I am trying to bound the following expression:
$$\det\left(I+\frac{1}{\lambda_{\min}\left(\Lambda+A\right)}C\right)$$
Where $\Lambda$ is a PD matrix and $A,C$ are PSD matrices.
I know that:
$$\lambda_{\min}\left(\Lambda+A\right)\geq\lambda_{\min}\left(\Lambda\right)+\lambda_{\min}\left(A\right)=\lambda_{\min}\left(\Lambda_{k}\right)+0=\lambda_{\min}\left(\Lambda_{k}\right)$$
The question is, does this bound the original expression, using the above argument? That is:
$$\det\left(I+\frac{1}{\lambda_{\min}\left(\Lambda+A\right)}C\right)\leq\det\left(I+\frac{1}{\lambda_{\min}\left(\Lambda\right)}C\right)$$
I assume that, in this context, positive (semi)-definite matrices are necessarily symmetric.

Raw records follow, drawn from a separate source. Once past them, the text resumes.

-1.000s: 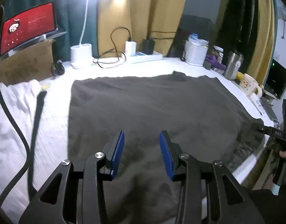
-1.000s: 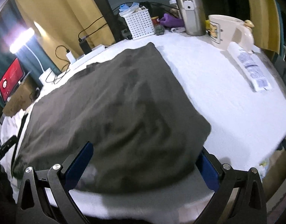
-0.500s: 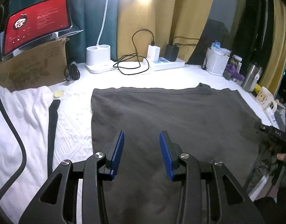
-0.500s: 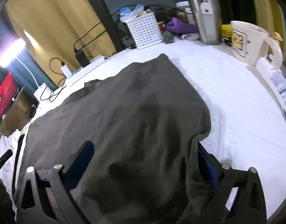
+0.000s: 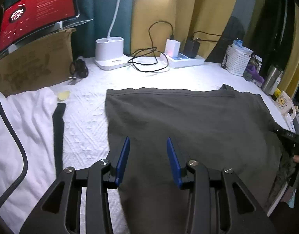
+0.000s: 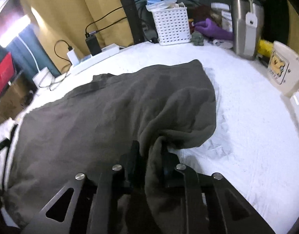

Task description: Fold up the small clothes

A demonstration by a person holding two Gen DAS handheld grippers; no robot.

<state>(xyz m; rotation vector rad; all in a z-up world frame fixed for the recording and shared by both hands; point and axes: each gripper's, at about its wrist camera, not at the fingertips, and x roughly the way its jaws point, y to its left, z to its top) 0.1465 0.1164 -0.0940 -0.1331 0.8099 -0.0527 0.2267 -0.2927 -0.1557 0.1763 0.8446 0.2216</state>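
While its jaws are closing, the right gripper (image 6: 151, 152) pinches a bunched fold of the dark grey garment (image 6: 114, 113) near that cloth's right edge. Over the garment's left part, the left gripper (image 5: 147, 152) hangs with its blue pads (image 5: 123, 159) partly apart and nothing between them. Spread across a white bedsheet (image 5: 87, 117), the garment lies flat apart from the gathered corner. Farther back stand a white lamp base (image 5: 110, 52), a power strip (image 5: 185, 60), a white basket (image 6: 171, 26) and a steel tumbler (image 6: 247, 23).

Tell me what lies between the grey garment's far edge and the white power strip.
Mostly bare white bedsheet separates the grey garment from the power strip; only a looped black cable intrudes at the strip's left. The left wrist view shows it.
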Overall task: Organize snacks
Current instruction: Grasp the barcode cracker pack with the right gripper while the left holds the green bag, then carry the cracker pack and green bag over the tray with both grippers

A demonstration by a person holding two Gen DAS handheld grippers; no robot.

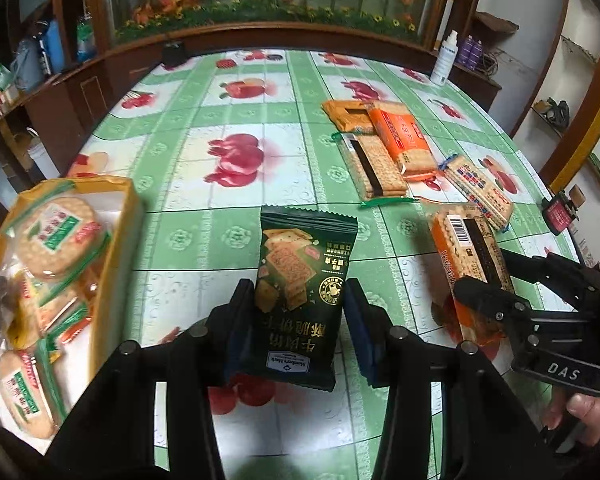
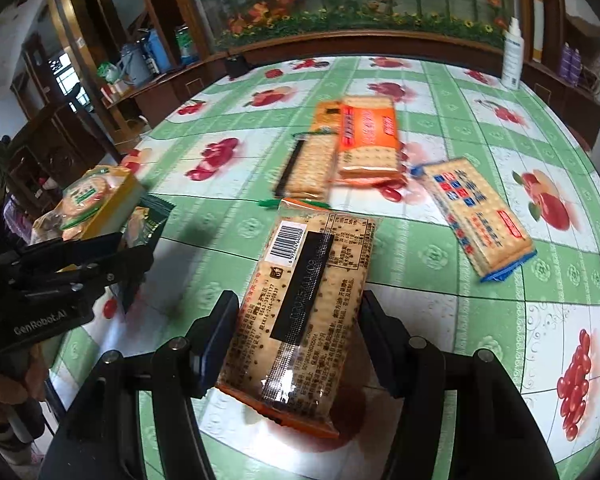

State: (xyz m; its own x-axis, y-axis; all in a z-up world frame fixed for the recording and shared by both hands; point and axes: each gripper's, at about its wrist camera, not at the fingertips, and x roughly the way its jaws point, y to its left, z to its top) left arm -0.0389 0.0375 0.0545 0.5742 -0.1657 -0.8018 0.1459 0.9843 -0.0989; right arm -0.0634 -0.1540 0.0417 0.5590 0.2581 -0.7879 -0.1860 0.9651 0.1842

The answer is yes. Because we are dealing with positive semidefinite matrices, we can use the Loewner order. We have $$ \left(I + \frac{C}{\lambda_{\min}(\Lambda)}\right) - \left(I + \frac{C}{\lambda_{\min}(\Lambda + A)}\right) = \left( \frac{1}{\lambda_{\min}(\Lambda)} -\frac{1}{\lambda_{\min}(\Lambda + A)}\right)C \succeq 0, $$ which is to say that $$ \left(I + \frac{C}{\lambda_{\min}(\Lambda)}\right) \succeq \left(I + \frac{C}{\lambda_{\min}(\Lambda + A)}\right). $$ It follows that $$ \det\left(I + \frac{C}{\lambda_{\min}(\Lambda)}\right) \geq \det \left(I + \frac{C}{\lambda_{\min}(\Lambda + A)}\right). $$